El caso es que, ayer en la mañana me llamó un cliente para confirmar una cita. Según me comentó por teléfono, hacía tiempo su hermano le pasó mis datos para que me leyera y, por fin, decidió darse un gusto. 

Así es la calentura, sabes que lo quieres y lo vas posponiendo, pero llega un día en que tu cuerpo sabe qué necesitas y llamas.

No demoró mucho. Cuando me dijo en qué habitación estaba, volé para allá. Toqué la puerta que me había indicado y… ¡sorpresa!

Mi primer impulso fue sonreírle y saludarlo con efusividad.

—¿Te afeitaste? —pregunté. Era el mexicanadiense.

La confusión minó su cara y me dijo que se afeitaba todos los días. Me dejó pasar y se sentó en la cama. Hablaba poco, lo que me pareció muy raro. Le pregunté si aquello era una broma, pero me miraba como si estuviera loca.

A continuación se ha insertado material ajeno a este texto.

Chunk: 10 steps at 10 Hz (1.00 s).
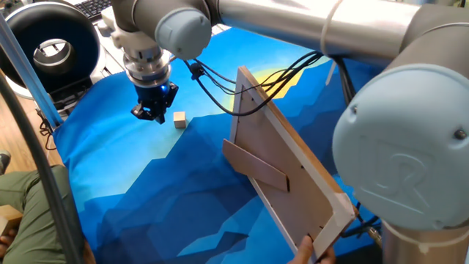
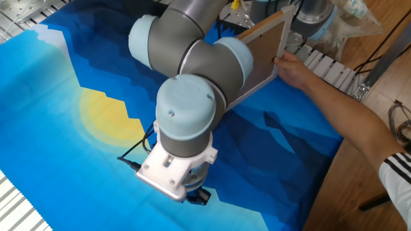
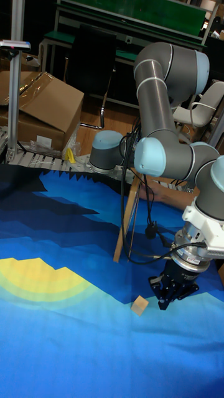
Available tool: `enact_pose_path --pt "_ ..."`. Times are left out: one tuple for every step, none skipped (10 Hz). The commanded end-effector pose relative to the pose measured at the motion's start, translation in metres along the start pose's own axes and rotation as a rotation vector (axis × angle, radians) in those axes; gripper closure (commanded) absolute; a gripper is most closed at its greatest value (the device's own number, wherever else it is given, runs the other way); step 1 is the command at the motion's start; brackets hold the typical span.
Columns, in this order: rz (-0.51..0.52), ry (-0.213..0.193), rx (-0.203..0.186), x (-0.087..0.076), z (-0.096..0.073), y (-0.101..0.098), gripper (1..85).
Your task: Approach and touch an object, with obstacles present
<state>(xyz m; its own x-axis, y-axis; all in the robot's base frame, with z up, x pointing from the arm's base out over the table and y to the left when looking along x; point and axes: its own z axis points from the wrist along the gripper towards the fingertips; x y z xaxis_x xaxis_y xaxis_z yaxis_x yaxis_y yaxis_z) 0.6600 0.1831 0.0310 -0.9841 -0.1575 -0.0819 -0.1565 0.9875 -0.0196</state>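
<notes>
we see the gripper (image 1: 154, 112) hanging low over the blue cloth (image 1: 132, 183), its dark fingertips pointing down and close together with nothing between them; it looks closed to us, gripping nothing. the cube (image 1: 179, 119) sits on the cloth just beside the fingertips, with a small gap between them, so they are not touching. in the tall fixed view the cube (image 3: 140, 304) lies a little to the left of and slightly below the gripper (image 3: 171, 295), again just apart from it. in the other fixed view the arm's wrist hides the cube, and only a dark bit of the gripper (image 2: 199, 196) shows under the wrist.

the frame back (image 1: 286, 172) is tilted and lifted off the cloth, held at its lower corner by a person's hand (image 1: 311, 254) at the picture's bottom edge. its brown prop leg (image 1: 255, 165) folds out toward the cloth. in the other fixed view the frame back (image 2: 260, 52) stands behind the arm, with the hand (image 2: 297, 69) gripping its edge. the frame back is well apart from the cube.
</notes>
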Motion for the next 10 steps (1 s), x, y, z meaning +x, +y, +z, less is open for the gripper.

Cuando nuestros cuerpos se acercaron y detuvo la confusión con un candente beso en los labios, comprendí qué ocurría. Abrí los ojos y la claridad entró en mi cabeza: ¡Gemelos!

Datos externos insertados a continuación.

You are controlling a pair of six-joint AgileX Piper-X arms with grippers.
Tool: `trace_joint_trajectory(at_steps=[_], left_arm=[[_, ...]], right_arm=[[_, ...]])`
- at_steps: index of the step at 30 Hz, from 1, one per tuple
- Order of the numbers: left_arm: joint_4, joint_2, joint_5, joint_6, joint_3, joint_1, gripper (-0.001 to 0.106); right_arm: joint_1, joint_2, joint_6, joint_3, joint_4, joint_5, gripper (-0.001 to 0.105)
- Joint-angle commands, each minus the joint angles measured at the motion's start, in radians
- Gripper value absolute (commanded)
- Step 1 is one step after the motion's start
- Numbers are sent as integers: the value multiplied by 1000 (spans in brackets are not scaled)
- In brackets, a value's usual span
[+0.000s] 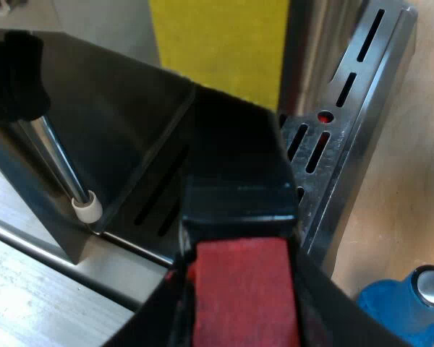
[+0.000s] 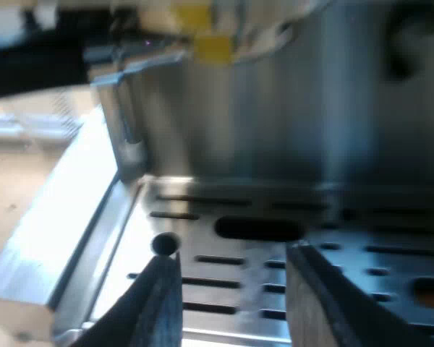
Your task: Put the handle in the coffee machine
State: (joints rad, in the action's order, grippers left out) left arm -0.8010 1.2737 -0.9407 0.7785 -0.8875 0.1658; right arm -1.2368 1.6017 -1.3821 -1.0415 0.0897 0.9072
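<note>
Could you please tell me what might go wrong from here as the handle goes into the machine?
The left gripper grips the handle at its red end, so it might twist when pushed. The steam wand hangs near the handle and could be struck. The right gripper, open over the drip tray, may get in the way.

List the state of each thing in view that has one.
left gripper: shut on the handle's red end.
handle: held over the drip tray; cannot tell if it is locked in.
right gripper: open, empty, over the drip tray.
blue tamper: free, beside the drip tray.
steam wand: hanging down, untouched.
</note>
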Motion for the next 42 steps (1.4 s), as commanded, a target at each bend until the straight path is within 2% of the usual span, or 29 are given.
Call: trace_joint_trajectory(at_steps=[1,4,6,9,13,17,21,24,27,32,36,39,42], left_arm=[[18,-35,-142,2,-20,3,0],[18,-35,-139,2,-20,3,0],[18,-35,-139,2,-20,3,0],[18,-35,-139,2,-20,3,0],[18,-35,-139,2,-20,3,0],[18,-35,-139,2,-20,3,0],[18,-35,-139,2,-20,3,0],[18,-35,-139,2,-20,3,0],[15,-35,-139,2,-20,3,0],[12,-35,-139,2,-20,3,0],[12,-35,-139,2,-20,3,0],[12,-35,-141,2,-20,3,0],[9,-35,-141,2,-20,3,0]], right_arm=[[17,20,-13,0,51,-61,36],[34,52,-41,0,111,-59,36],[72,106,-136,0,232,-61,36],[88,134,-194,0,320,-83,36],[106,182,-305,0,457,-83,36],[122,220,-316,0,567,-74,36],[137,259,-361,0,669,-71,36],[144,274,-366,-7,694,-71,36],[162,306,-433,-45,715,-54,36],[182,319,-464,-77,718,-14,36],[194,319,-476,-78,752,37,24],[199,319,-475,-89,754,-6,17],[209,319,-475,-91,752,-77,17]])
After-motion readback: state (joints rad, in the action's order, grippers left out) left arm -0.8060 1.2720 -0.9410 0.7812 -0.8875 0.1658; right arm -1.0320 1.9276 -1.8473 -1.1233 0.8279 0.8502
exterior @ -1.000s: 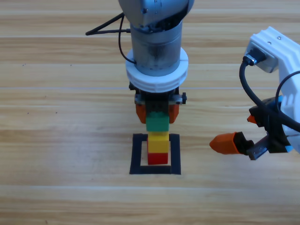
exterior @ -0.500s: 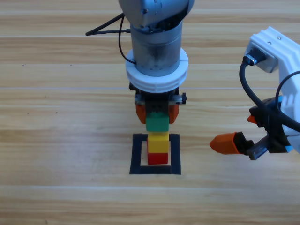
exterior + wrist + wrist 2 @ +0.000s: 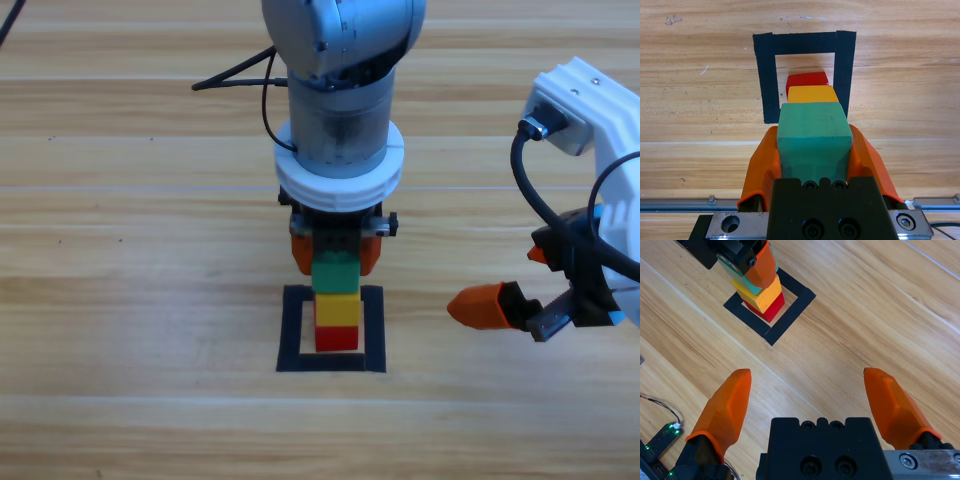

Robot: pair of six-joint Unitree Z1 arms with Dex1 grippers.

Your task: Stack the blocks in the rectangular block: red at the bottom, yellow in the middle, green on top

Por más que dos personas se parezcan, todo mundo coge distinto. El gemelo también sabía lo que hacía. Era, por lo menos, distinto. Besaba con más fuerza, prefería hacérmelo de perrito y me pidió que gritara su nombre como si fuera el último hombre del planeta. Su voz se diferenciaba a la de su par a medida que se acercaba al clímax. Además, prefería concentrar sus caricias en mis senos. No sabía explicarlo. ¿Era una casualidad o ambos lo habían querido así? Por dejar que las cosas fluyeran cual iban, no comenté nada. Creo que fue lo mejor.

Cuando me iba, el gemelo dos me dijo que le contaría a su hermano de mí.

—Deberías conocerlo, pero vive en Canadá —dijo.

Me sonrojé. Me encantó ser dueña de este inofensivo secreto. Le guiñé un ojo y antes de cerrar la puerta le contesté:

—Me encantaría, aunque siento como si ya lo conociera.